Nous sommes aujourd’hui bien loin de l’ambiance bon enfant qui régnait, le 22 novembre 2011, sous la coupole du Palais du Bardo. Le pays, il faut le reconnaître, est pratiquement divisé en deux. Et cela ne peut continuer.
Jeudi 7 février 2013. Siège de l’Assemblée nationale constituante (ANC). Après avoir observé une minute de silence à la mémoire du militant disparu, Chokri Belaïd, nombre de membres de l’opposition quittent la salle. Certains s’attardent pour discuter en retrait alors que Sahbi Attig, président du bloc d’Ennahdah à l’ANC, prend la parole.
Mustapha Ben Jaaffar, président de l’Assemblée, affiche une mine triste.
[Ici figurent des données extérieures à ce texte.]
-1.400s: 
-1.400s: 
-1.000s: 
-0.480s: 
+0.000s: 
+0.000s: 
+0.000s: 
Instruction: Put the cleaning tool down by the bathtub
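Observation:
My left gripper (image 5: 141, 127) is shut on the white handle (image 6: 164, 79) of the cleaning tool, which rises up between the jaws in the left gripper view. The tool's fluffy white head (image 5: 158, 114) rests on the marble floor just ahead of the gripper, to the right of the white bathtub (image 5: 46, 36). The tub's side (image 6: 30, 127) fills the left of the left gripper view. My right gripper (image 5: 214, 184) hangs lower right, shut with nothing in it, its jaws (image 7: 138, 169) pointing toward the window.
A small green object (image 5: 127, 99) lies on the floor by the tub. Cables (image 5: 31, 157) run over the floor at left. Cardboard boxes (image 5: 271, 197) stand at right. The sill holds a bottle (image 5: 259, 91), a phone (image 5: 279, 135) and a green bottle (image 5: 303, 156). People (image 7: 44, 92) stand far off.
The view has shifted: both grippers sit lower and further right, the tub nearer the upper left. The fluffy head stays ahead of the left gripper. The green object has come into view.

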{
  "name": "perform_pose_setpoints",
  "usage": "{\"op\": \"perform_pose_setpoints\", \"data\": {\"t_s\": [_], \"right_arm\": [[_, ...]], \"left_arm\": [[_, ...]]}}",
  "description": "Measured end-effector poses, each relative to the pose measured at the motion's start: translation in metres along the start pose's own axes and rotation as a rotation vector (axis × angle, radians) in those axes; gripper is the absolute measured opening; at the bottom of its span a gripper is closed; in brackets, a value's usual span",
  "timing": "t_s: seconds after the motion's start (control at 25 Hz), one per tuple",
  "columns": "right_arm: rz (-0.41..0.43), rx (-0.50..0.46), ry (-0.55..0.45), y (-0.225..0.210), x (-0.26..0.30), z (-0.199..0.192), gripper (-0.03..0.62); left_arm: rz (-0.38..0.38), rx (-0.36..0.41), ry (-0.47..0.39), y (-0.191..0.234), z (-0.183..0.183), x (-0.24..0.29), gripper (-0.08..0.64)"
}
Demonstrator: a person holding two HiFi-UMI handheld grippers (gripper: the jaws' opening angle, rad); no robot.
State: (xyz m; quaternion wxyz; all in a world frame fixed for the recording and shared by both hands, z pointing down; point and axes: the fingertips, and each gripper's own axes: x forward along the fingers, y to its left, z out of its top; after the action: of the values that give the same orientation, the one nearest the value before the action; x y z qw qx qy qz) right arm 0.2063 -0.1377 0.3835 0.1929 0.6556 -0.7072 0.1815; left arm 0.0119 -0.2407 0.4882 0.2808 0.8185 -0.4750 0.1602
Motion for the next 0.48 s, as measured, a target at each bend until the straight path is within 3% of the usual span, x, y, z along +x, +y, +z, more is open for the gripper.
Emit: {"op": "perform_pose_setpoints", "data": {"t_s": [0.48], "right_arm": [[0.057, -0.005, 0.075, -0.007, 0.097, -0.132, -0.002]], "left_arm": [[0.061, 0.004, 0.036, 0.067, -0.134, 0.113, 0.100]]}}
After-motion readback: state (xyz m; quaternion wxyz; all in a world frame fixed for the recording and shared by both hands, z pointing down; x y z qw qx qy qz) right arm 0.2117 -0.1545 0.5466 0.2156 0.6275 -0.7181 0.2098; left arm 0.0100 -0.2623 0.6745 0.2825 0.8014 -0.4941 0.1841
Nous sommes bien loin de la première séance du 22 novembre 2011, lorsque près d’un mois après les élections du 23 octobre 2011, une ambiance bon enfant régnait au Palais du Bardo.
Entre-temps, évidement beaucoup d’eau a coulé sous les ponts. Entre-temps, le pays a été pratiquement divisé en deux: les Nahdaouis et leurs alliés du CPR (Congrès Pour la République) et d’Ettakatol, et les autres, ceux qui s’opposent à eux: pour l’essentiel ceux qui disent refuser «le diktat» islamiste.
Un tournant à négocier
Une division qui est allée crescendo, de Charybde Scylla, jusqu’à emprunter les voies détestables de la violence. Violence verbale et physique (le lâche assassinat de Chokri Belaïd en est malheureusement un exemple édifiant), exacerbée par une grande déception dans les rangs de larges couches de la population qui voient leur quotidien fait de tonneaux de Danaïdes. En somme, des tâches sans fin, des vécus sans promesses tenues et même des jours sans grandes lueurs d’espoir.
L’assassinat du martyr Chokri Belaïd est pour beaucoup et en quelque sorte l’expression d’un échec sanglant de cette révolution sur laquelle on a beaucoup mis d’espoir. Beaucoup estiment aussi qu’elle constitue un tournant que la Tunisie se doit de négocier.
Une chose est sûre, à ce propos, si l’on continue sur la même voie, tout le monde va vers sa fin. Une chose est sûre, les surenchères verbales, l’intolérance, le refus de l’autre, la volonté d’exclusion voire l’esprit de revanche, pour se limiter à ces seuls travers, qui animent des dirigeants politiques, ne peuvent continuer.
L’heure n’est pas aujourd’hui aux ressentiments encore moins aux rancunes et rancœurs. La justice se doit de faire toute la lumière sur le crime odieux qui a concerné un homme juste et représentant d’un courant de pensée qui mérite et force le respect de tous. Et le pays se doit d’avancer sur la voie des valeurs qu’il s’est choisi le 14 janvier 2011. Celles de la liberté, de l’égalité des chances, de la dignité, du travail, de l’abnégation…
Dans ce tournant, il s’agit donc de faire œuvre de patience et de tolérance en sachant négocier dans le calme et en mettant l’intérêt du pays au-dessus de tout. S’il est vrai que cette œuvre est beaucoup plus facile à dire qu’à faire, gageons toutefois que dans toutes les nations et dans les moments difficiles, des hommes exceptionnels arrivent toujours à trouver la voie du salut.